Writer: Katie Đỗ
Director: Jennifer Tang
A few times in Katie Đỗ’s new play love you long time (already), the characters mention that their lives are like those lived in a soap opera. But unfortunately, this self-referential nod does nothing to mitigate the fact that this play is a soap opera, replete with extramarital affairs and even a doctor in a white coat with a stethoscope draped around his neck. If you like 20th-century soap operas, this may be no issue.
However, love you long time (already) begins promisingly with Mai meeting her husband in the afterlife, where she is blessed (or doomed) to repeat the happiest moments of her life on Earth. The problem is that she’s only been happy once: the time when Long proposed to her in Vietnam. And Long isn’t going to stay in the afterlife with her forever; as a Buddhist, he’s got some more life cycles on Earth to complete.
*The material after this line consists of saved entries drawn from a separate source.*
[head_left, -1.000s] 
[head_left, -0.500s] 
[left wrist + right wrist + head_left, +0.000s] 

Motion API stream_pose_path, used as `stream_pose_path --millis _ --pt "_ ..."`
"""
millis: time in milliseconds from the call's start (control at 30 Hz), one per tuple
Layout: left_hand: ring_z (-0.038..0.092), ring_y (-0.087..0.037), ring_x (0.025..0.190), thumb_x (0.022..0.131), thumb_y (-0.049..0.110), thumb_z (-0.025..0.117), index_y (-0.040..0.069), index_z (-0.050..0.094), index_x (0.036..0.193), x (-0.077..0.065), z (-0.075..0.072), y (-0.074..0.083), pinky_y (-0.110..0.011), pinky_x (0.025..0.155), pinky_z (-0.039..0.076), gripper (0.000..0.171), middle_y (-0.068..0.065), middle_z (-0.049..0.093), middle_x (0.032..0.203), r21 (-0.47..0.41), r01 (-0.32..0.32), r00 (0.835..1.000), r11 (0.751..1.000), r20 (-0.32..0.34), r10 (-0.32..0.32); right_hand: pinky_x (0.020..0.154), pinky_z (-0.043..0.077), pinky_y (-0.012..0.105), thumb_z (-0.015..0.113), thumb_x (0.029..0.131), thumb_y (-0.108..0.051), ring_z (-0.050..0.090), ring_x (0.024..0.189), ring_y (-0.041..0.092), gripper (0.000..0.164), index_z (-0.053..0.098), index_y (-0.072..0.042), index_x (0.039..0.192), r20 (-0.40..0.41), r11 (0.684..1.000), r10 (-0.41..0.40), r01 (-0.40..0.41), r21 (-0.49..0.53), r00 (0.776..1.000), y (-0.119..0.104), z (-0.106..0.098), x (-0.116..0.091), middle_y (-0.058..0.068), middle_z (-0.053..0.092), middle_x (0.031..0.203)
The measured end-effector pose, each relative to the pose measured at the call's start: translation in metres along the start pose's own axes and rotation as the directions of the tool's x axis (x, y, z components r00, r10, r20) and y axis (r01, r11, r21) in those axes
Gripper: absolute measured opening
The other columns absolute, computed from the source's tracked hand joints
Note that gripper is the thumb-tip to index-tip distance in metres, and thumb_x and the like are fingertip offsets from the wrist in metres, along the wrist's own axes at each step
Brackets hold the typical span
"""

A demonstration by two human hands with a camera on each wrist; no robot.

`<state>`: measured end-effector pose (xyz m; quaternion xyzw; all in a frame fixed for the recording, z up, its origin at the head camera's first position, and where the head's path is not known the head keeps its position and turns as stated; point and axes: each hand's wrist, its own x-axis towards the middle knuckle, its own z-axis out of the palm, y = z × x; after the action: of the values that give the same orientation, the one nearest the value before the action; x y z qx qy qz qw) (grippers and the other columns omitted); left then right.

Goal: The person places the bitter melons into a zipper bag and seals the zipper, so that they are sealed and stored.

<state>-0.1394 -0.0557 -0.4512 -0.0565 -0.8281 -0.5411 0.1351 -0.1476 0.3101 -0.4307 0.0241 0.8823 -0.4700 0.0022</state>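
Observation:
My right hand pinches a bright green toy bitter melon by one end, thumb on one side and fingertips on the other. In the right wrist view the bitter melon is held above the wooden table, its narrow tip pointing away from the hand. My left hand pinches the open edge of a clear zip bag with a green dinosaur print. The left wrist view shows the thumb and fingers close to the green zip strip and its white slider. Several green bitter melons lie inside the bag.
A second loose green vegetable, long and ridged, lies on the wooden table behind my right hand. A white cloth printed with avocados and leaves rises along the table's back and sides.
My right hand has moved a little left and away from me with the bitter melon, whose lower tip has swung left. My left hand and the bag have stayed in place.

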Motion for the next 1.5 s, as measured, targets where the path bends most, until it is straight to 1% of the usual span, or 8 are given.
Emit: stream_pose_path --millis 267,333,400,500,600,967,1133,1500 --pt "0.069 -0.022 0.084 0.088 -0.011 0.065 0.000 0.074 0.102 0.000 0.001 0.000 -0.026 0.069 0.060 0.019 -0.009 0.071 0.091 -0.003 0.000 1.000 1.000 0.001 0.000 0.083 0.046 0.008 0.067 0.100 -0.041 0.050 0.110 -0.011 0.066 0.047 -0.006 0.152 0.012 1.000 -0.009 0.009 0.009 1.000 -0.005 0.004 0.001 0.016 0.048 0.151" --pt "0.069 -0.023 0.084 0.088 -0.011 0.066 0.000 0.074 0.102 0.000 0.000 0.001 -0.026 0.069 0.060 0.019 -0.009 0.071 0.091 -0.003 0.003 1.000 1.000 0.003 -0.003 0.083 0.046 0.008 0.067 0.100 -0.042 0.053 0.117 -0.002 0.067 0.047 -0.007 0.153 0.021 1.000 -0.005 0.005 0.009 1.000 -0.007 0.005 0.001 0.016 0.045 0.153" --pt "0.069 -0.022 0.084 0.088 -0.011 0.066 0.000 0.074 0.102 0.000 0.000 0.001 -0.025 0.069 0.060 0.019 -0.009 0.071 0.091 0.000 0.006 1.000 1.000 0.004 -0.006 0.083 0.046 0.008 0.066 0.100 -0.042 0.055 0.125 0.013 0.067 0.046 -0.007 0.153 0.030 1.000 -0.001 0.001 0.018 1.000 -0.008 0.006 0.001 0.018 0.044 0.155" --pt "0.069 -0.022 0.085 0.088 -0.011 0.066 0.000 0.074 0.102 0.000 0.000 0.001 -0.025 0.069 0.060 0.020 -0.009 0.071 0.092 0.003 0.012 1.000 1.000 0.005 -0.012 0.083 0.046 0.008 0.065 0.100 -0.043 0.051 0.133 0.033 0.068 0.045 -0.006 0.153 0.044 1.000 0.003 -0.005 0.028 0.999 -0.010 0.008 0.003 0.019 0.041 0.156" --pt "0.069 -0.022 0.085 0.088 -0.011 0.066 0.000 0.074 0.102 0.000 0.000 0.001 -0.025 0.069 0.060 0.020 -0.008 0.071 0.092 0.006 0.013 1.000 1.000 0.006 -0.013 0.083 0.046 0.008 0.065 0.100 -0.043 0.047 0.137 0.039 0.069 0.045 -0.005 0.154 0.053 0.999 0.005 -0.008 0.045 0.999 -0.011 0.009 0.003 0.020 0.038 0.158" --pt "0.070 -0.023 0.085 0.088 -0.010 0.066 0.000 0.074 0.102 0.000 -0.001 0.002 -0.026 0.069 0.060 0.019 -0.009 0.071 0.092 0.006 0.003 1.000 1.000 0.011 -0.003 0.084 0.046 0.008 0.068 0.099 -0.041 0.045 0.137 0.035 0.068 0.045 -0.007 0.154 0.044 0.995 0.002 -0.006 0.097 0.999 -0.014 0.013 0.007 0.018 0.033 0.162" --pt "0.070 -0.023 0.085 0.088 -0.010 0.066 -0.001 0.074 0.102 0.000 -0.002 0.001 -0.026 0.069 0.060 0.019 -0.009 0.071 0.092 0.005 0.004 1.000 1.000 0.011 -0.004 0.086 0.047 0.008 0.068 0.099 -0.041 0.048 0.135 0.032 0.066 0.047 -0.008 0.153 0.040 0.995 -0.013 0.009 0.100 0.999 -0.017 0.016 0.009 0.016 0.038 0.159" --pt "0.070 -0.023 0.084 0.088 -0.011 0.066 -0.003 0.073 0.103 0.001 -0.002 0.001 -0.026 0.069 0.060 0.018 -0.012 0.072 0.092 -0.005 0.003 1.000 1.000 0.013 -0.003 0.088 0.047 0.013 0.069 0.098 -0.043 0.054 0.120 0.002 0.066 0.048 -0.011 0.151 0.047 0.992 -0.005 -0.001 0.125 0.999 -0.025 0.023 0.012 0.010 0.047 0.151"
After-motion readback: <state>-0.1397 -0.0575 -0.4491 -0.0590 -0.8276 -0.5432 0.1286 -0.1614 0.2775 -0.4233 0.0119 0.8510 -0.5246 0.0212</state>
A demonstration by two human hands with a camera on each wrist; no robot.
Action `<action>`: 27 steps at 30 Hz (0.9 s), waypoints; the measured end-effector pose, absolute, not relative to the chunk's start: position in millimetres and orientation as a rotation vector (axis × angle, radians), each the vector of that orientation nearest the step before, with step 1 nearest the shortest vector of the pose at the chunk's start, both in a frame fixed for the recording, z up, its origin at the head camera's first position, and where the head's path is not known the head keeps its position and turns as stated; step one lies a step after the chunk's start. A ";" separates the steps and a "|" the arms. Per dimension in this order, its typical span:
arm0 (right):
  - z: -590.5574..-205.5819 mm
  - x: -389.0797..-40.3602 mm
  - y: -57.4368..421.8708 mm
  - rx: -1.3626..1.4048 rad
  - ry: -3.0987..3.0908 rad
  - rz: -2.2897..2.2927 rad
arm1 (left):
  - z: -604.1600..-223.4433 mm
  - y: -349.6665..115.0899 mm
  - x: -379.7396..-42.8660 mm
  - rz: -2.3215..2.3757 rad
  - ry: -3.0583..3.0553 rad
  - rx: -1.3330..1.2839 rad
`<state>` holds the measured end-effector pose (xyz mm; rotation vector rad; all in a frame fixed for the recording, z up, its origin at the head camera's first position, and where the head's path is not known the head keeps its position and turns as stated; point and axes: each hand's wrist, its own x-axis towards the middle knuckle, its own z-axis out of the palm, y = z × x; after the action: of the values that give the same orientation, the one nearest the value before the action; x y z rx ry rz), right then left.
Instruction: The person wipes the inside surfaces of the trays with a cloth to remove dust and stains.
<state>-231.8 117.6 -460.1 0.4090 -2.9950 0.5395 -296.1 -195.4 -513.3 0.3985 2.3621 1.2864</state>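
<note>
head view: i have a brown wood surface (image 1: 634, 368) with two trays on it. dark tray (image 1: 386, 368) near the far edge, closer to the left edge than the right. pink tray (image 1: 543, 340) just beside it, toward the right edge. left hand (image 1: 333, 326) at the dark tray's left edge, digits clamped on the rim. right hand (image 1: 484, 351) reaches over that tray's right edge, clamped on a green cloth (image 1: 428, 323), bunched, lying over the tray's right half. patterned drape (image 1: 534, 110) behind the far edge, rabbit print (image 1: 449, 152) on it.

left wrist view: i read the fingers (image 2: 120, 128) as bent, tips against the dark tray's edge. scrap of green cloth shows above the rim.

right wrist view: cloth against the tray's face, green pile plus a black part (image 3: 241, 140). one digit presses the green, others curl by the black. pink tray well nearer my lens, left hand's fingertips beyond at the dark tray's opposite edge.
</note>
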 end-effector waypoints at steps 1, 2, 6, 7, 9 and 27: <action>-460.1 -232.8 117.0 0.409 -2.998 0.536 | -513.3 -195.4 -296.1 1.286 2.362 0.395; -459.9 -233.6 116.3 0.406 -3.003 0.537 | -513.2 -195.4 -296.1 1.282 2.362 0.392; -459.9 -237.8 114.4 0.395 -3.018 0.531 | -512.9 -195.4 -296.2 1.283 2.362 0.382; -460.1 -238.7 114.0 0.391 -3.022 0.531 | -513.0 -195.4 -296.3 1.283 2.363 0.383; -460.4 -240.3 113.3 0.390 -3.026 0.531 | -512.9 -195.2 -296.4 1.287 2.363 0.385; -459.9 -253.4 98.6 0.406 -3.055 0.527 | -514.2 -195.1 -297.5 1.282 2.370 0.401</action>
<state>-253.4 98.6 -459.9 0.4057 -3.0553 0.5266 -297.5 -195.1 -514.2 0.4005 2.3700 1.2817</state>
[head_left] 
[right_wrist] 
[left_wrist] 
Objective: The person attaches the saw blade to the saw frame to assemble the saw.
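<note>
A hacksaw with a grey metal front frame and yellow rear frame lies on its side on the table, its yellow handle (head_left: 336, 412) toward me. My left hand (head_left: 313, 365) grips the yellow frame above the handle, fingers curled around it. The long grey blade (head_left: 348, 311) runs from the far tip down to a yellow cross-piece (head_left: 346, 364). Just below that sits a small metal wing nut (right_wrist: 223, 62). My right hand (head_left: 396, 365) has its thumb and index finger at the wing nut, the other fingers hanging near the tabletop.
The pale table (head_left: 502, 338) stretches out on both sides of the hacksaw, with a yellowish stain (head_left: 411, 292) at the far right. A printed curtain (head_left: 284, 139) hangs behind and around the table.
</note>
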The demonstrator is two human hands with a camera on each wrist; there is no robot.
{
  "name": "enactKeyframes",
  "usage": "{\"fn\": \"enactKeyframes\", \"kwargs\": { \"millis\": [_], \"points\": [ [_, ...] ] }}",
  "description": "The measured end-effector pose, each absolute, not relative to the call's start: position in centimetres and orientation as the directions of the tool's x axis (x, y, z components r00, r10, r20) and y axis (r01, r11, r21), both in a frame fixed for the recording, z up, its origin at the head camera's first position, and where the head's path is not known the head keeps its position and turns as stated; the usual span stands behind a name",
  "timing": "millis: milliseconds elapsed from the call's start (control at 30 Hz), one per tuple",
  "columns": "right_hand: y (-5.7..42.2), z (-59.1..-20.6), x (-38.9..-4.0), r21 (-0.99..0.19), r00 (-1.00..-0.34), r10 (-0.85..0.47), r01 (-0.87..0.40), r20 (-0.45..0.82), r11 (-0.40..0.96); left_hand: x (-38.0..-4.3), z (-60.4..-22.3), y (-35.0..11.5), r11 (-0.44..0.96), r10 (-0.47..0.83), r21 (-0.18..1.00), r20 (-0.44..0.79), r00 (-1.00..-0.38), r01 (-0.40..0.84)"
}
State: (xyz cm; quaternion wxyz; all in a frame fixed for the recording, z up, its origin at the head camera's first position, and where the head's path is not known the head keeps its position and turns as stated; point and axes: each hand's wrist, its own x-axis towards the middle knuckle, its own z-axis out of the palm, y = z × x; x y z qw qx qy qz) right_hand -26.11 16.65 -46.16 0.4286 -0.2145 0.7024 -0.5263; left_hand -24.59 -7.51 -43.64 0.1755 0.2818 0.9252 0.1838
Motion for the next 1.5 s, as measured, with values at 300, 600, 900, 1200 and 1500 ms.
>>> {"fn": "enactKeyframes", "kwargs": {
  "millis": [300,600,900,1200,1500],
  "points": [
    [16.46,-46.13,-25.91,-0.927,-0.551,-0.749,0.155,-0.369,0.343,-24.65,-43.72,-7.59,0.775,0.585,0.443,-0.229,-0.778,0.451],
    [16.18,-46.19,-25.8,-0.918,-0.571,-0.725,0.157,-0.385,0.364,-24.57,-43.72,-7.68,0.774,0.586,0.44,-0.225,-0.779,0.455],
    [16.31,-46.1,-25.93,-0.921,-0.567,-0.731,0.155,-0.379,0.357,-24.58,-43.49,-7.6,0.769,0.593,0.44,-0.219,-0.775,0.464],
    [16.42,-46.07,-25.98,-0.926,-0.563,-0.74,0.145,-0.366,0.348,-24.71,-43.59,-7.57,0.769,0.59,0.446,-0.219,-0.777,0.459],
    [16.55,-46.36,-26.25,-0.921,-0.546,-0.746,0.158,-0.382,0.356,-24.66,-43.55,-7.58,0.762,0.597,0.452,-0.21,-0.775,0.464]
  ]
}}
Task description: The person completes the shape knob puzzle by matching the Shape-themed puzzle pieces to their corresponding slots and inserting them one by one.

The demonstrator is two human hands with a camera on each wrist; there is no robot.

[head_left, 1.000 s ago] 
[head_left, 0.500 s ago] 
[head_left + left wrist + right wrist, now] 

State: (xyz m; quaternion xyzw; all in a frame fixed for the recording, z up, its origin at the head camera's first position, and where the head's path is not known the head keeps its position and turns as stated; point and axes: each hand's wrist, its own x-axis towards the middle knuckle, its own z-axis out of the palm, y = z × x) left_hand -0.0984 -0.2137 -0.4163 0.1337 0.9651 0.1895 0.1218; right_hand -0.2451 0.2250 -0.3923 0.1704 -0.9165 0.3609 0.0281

Mai’s life crumbles when, now living in America, she discovers that Long is having an affair and has fathered a child. Mai tells her 15-year-old daughter Tâm not to mention their domestic issues to anyone outside of the house. The shame destroys Mai, who leaves her job at the factory to avoid gossiping humiliation. Even when Long returns, Mai remains reclusive.
Would-be-writer, Tâm starts to go out with Huy, a boy from the local church. But Huy, who has grown up without a father, has fathered a child with his ex. Tâm leaves him and goes to college in Iowa to pursue a degree in writing. She mines her life, particularly her relationship with her mother, for creative inspiration. But she can’t publish any of her work as it would, to her mother, be putting salt into unhealed wounds.
Spanning decades in the family’s life, Đỗ’s play has to omit great chunks of story, especially the two dramas that take place in the monastery. One is stock soap opera fodder, but the other one, concerning Long’s conversion to Buddhism, is very interesting. However, we never discover Long’s reasons for doing so, although the plot reveals Long’s selfishness rather than his supposed selflessness.
The script doesn’t really help the actors to shine, but Jon Chew as Long brings some light comedy to his role. Tuyen Do is slightly too histrionic as Mai, but she still manages to create some empathy for the character. Molly Harris’s Tâm is a little bland, while Zheng XI Yong, as the smarmy Huy, is solid.
As ever at Theatre503, the set is impressive, even though it remains a little of a mystery. TK Hay’s living-room space is almost made entirely of paper with just a few solid items of furniture, including, incongruously, a blue plastic stool.